Data_Sheet_2_First Identification of Human Adenovirus Subtype 21a in China With MinION and Illumina Sequencers.PDF

Human adenoviruses (HAdVs) have been demonstrated to cause a diversity of diseases among children and adults. The circulation of human adenovirus type 21 (HAdV21) has been mainly documented within closed environments in several countries. Nonetheless, respiratory infections or outbreaks due to HAdV21 have never been reported in China. MinION and Illumina platforms were employed to identify the potential pathogen from a throat swab. Discrepancies between MinION and Illumina sequencing were validated and corrected via polymerase chain reaction (PCR). Genomic characterization and recombinant event detection were then performed. Among the 35,466 high-quality MinION reads, a total of 5,999 reads (16.91%) could be aligned to HAdV21 reference genomes (genome sizes ≈35.3 kb), among which 20 had a length of >30 kb. A genome sequence assembled from MinION reads was further classified as HAdV subtype 21a. Random downsampling revealed as few as 500 nanopore reads could cover ≥96.49% of current genome. Illumina sequencing displayed good consistency (pairwise nucleotide identity = 99.91%) with MinION sequencing but with 31 discrepancies that were further validated and confirmed by PCR coupled with Sanger sequencing.

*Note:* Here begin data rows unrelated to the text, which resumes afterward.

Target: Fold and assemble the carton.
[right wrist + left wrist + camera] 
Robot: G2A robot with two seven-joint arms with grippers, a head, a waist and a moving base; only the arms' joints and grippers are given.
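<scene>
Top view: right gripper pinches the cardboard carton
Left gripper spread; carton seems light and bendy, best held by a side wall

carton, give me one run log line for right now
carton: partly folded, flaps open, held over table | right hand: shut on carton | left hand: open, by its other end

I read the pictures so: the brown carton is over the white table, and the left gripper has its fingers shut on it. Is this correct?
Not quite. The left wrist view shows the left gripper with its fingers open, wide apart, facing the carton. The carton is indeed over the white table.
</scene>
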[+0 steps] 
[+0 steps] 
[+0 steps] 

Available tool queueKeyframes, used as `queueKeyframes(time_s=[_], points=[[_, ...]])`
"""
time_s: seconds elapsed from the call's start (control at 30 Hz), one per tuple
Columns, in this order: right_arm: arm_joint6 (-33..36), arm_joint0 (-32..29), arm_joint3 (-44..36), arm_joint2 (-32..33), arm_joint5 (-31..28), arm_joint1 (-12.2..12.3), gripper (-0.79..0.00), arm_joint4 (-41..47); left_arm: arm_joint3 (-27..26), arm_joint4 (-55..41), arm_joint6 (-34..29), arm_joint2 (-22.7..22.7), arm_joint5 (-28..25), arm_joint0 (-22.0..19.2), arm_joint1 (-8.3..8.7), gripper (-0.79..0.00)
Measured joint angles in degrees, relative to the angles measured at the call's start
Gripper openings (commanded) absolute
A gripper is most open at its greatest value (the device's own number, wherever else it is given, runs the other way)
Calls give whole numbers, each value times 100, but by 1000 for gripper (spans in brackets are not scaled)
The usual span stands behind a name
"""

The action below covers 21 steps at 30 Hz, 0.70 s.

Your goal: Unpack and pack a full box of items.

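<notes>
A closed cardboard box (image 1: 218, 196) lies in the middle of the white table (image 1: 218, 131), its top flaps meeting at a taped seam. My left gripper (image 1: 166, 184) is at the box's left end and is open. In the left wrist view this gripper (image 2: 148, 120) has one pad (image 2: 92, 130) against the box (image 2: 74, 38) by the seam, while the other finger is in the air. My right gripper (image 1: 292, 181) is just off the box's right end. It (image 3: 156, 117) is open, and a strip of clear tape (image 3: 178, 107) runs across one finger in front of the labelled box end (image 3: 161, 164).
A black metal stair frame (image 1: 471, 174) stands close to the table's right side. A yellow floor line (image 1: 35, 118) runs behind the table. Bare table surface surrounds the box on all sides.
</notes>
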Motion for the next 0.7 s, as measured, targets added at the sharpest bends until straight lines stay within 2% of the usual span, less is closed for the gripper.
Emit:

Restriction enzymes such as BamHI and KpnI were able to distinguish the present genome from HAdV21 prototype and HAdV21b. Phylogenetic analysis employing whole-genome sequences placed our genome with members only from subtype 21a. Common features among HAdV21a strains were identified, including polymorphisms discovered in penton and 100 kDa hexon assembly–associated proteins and a recombinant event in the E4 gene. Using MinION and Illumina sequencers, we identified the first HAdV21a strain from China, which could provide key genomic data for disease control and epidemiological investigations.